Yucca Mountain was first designated a nuclear waste site in 1987, but has faced strong bipartisan opposition by state officials since

By: - September 21, 2022 11:18 am
Yucca Mountain in Nevada

View to the south of Yucca Mountain crest showing coring activities in 2006. Nevada officials have been fighting a proposal to store nuclear waste at the site for nearly 40 years. (Courtesy of the Department of Energy)

Over the past two decades, the state of Nevada has filed multiple lawsuits against the federal government to end the Yucca Mountain Project. Now Nevada leaders are hoping a new motion will terminate Yucca Mountain once and for all.

On Tuesday, Gov. Steve Sisolak and the Nevada Agency for Nuclear Projects announced they filed a legal motion that would allow the state to challenge all federal licensing for the Yucca Mountain site.

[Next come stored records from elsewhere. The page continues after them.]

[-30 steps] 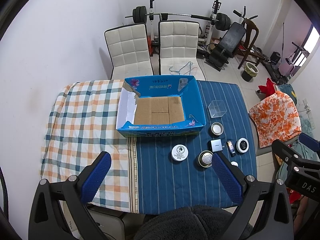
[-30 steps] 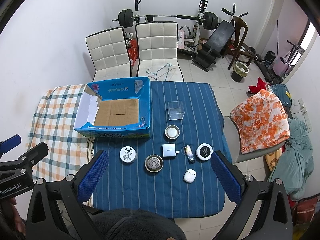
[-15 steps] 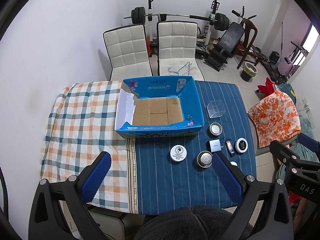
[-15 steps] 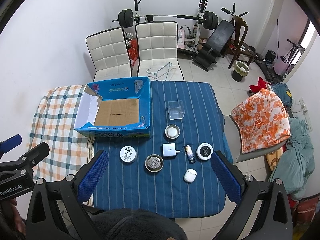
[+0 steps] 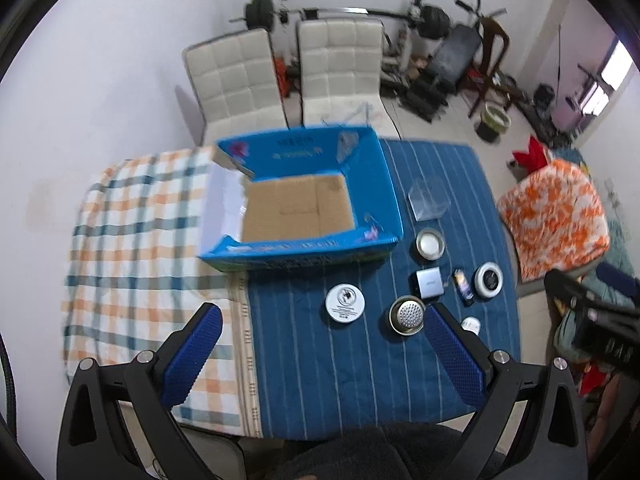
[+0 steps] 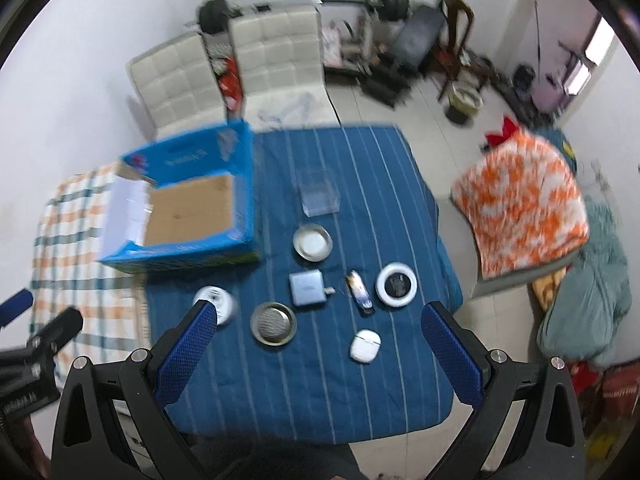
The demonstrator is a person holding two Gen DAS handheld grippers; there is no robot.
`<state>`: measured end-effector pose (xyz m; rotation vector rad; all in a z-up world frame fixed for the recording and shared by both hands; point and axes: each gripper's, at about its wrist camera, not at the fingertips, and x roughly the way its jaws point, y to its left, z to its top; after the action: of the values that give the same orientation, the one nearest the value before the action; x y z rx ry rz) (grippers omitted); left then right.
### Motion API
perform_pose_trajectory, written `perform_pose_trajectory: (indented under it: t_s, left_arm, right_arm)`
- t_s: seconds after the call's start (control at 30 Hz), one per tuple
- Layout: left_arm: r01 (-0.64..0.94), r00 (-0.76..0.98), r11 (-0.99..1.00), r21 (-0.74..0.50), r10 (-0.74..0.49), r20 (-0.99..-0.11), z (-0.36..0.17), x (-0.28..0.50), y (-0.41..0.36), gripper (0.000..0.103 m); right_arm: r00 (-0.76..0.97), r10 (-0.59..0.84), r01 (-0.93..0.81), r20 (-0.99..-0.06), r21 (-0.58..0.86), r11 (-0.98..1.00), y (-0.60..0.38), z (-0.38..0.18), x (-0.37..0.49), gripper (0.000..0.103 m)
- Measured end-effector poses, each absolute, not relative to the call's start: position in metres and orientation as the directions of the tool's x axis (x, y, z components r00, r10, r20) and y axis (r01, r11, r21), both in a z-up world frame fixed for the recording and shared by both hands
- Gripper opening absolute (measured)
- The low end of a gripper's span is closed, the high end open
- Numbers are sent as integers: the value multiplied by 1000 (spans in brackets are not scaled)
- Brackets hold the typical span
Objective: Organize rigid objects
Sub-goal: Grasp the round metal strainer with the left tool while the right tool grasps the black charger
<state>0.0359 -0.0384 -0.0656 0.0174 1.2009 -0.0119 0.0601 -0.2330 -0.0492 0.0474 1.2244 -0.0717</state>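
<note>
Both tongs, left tongs [image 5: 320, 344] and right tongs [image 6: 320, 340], held wide, nothing gripped. Blue box [image 5: 372, 176] at 11 o'clock; print blurred, unreadable.

your near desk [image 6: 320, 392] strip: bare | ahead: strainer [image 6: 273, 323], earbud case [image 6: 364, 345] | left: blue box [image 6: 176, 248] walls block

One blue box [image 6: 180, 204], one clear box [image 6: 319, 196], two metal dishes [image 6: 312, 242], two round tins [image 6: 396, 285], one adapter [image 6: 307, 289], one earbud case [image 6: 364, 345], two chairs [image 6: 280, 56].
</note>
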Motion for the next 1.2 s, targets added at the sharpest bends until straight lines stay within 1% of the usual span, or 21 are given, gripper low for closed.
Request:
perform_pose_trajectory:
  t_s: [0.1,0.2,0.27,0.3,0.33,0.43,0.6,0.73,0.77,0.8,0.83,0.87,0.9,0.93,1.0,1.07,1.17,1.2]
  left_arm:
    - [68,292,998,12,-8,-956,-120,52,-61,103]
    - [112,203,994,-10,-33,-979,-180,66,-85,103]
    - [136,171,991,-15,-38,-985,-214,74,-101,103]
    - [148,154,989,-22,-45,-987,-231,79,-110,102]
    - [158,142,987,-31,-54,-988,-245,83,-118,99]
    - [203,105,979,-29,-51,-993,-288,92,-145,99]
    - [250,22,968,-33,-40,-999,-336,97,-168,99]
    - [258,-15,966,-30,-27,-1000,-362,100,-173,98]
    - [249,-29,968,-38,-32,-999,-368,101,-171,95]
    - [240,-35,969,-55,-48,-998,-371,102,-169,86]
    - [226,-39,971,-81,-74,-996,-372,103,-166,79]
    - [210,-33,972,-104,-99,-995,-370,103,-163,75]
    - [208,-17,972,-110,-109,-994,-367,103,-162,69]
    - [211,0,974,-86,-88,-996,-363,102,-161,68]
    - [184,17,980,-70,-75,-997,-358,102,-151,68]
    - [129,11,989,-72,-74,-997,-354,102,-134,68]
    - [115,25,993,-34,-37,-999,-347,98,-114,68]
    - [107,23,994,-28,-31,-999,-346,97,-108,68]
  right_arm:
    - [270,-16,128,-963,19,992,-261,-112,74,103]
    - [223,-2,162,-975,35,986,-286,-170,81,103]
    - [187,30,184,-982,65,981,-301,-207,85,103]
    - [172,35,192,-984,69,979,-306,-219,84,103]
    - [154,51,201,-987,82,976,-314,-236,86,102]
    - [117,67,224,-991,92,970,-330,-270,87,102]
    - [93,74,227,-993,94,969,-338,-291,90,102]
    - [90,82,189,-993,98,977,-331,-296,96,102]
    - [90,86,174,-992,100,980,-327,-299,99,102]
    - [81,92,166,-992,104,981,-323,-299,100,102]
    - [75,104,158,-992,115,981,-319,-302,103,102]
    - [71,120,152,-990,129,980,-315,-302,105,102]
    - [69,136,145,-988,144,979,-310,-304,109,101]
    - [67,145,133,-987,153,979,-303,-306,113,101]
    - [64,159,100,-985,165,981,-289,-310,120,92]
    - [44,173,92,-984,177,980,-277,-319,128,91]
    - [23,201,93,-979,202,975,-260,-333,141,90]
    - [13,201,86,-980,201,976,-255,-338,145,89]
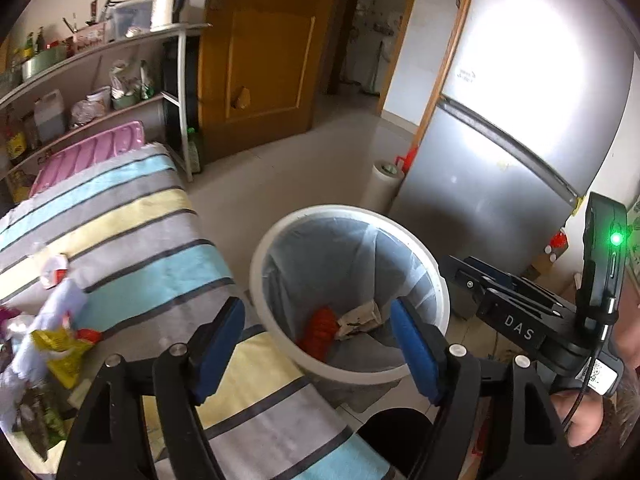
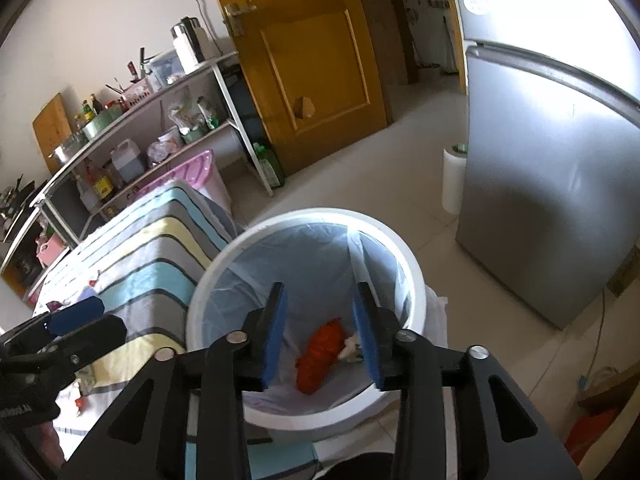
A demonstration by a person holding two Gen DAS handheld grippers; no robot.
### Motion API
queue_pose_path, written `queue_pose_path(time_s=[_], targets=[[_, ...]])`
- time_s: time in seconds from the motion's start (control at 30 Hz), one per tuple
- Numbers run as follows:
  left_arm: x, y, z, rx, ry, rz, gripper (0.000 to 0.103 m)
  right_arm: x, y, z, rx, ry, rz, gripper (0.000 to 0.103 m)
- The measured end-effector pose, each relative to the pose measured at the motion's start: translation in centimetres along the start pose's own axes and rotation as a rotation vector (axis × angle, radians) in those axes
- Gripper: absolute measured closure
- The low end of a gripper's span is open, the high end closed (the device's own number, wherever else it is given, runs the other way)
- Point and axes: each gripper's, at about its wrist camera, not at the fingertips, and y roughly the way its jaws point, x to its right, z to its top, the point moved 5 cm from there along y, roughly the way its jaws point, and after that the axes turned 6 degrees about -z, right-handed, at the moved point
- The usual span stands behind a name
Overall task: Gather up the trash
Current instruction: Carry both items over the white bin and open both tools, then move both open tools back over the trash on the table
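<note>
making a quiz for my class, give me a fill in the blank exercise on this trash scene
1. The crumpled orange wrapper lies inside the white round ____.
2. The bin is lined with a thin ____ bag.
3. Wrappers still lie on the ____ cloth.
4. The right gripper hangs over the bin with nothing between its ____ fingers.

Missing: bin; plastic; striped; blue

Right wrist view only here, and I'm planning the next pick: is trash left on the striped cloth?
Observer: Yes. A yellow wrapper lies heaped with crumpled white paper at the striped cloth's left edge.
Operator: Is the left claw free?
Observer: The left claw is open, nothing between its pads.
Operator: What's beside the orange trash in the bin?
Observer: A crumpled brownish paper lies beside the orange trash, at the white bin's bottom.
</note>
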Motion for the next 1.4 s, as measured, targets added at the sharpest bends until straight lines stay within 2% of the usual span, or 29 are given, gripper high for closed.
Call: queue_pose_path(time_s=[0.2, 0.43, 0.73, 0.97, 1.27, 1.4], targets=[[-2.1, -3.5, -0.7, 0.055, -0.027, 0.035, 0.023, -2.9, -2.4, -0.5, 0.036, -0.028, 0.052, 0.057], [-6.0, -8.2, -2.7, 0.119, -0.079, 0.109, 0.023, -7.4, -4.7, -1.6, 0.083, -0.089, 0.132, 0.053], [-12.6, -14.1, -6.4, 0.184, -0.175, 0.251, 0.022, -13.8, -5.5, -4.2, 0.041, -0.169, 0.283, 0.046], [-17.3, -17.1, -9.9, 0.210, -0.264, 0.312, 0.019, -18.2, -4.9, -6.9, -0.009, -0.234, 0.354, 0.044], [-20.9, -18.4, -12.5, 0.188, -0.340, 0.316, 0.014, -23.9, -4.9, -10.1, -0.052, -0.356, 0.485, 0.044], [-22.2, -18.5, -13.0, 0.177, -0.358, 0.333, 0.014, -25.5, -4.2, -11.2, -0.068, -0.410, 0.477, 0.044]])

If successful, the legal move could provide the basis for a final decision on the merits of disapproving construction authorization for the controversial nuclear waste site, according to Nevada Attorney General Aaron Ford.

“Nevadans have long been clear that Yucca Mountain is an untenable and intolerable site for the dumping of nuclear waste, and it is time for this option to finally be rejected,” Ford said in a statement. “My office will fight with every legal option at our disposal to ensure that Nevada does not become the dumping site for this country’s nuclear waste.”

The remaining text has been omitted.